# REQUIRED WORK
Output the number of lines in the entries below with the string "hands" in them, and nothing further.

::::

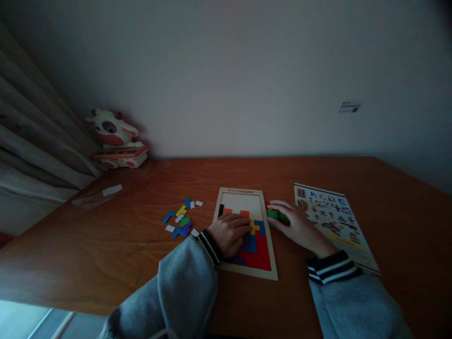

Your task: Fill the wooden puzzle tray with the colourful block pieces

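A wooden puzzle board (274, 270) lies on the table, its lower part filled with red, blue, purple, yellow and orange pieces. My left hand (229, 231) lies over the board, fingers stretched across the pieces, fingertips by a yellow piece (253, 228). Some pieces under that hand are hidden. Just off the board's right edge, my right hand (298, 226) has its thumb and fingers around a green puzzle piece (272, 213). A bit of red shows beside the green, partly behind the fingers.
Left of the board, several loose pieces, blue, yellow, green, purple and white, are scattered around a green piece (185, 221). A printed pattern sheet (335, 216) lies at the right. A cow-shaped toy keyboard (120, 153) stands at the back left, near a clear plastic bag (93, 197).
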Action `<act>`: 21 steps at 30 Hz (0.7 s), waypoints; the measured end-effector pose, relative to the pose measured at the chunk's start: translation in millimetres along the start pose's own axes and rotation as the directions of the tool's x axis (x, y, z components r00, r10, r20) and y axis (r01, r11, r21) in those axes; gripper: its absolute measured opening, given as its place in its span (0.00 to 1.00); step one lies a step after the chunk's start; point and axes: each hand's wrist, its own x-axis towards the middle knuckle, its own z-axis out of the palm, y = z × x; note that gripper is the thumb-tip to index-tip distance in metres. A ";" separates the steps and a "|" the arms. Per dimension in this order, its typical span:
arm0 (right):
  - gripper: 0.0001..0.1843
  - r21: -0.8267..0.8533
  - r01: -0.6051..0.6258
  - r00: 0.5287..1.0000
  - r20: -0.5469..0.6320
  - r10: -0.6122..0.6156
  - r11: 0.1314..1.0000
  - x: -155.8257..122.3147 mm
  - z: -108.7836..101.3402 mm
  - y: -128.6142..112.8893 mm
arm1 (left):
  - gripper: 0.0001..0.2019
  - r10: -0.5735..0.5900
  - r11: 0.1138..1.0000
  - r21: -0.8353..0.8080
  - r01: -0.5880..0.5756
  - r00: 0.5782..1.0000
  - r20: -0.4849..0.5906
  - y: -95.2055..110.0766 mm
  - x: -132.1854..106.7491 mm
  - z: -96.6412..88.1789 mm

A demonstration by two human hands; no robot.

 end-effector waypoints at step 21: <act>0.16 0.224 -0.116 0.985 0.152 0.083 0.968 -1.5 -10.6 -9.2 | 0.19 -0.145 0.988 0.028 0.153 0.970 -0.193 -41.3 -18.4 -28.7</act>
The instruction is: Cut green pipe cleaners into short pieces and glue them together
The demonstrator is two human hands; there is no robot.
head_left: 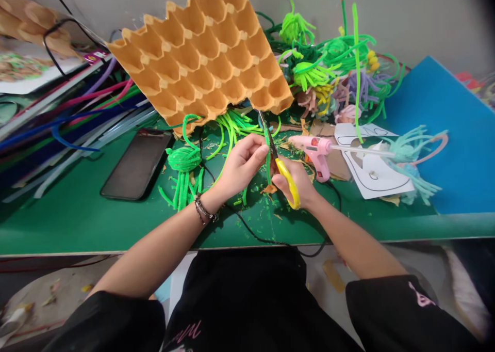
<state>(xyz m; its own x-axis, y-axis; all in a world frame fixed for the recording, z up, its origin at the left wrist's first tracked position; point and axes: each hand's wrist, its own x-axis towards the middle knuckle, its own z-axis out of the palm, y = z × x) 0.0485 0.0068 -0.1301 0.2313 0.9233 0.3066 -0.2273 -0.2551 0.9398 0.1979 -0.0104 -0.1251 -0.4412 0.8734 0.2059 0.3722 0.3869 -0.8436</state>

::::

# RESPONSE
2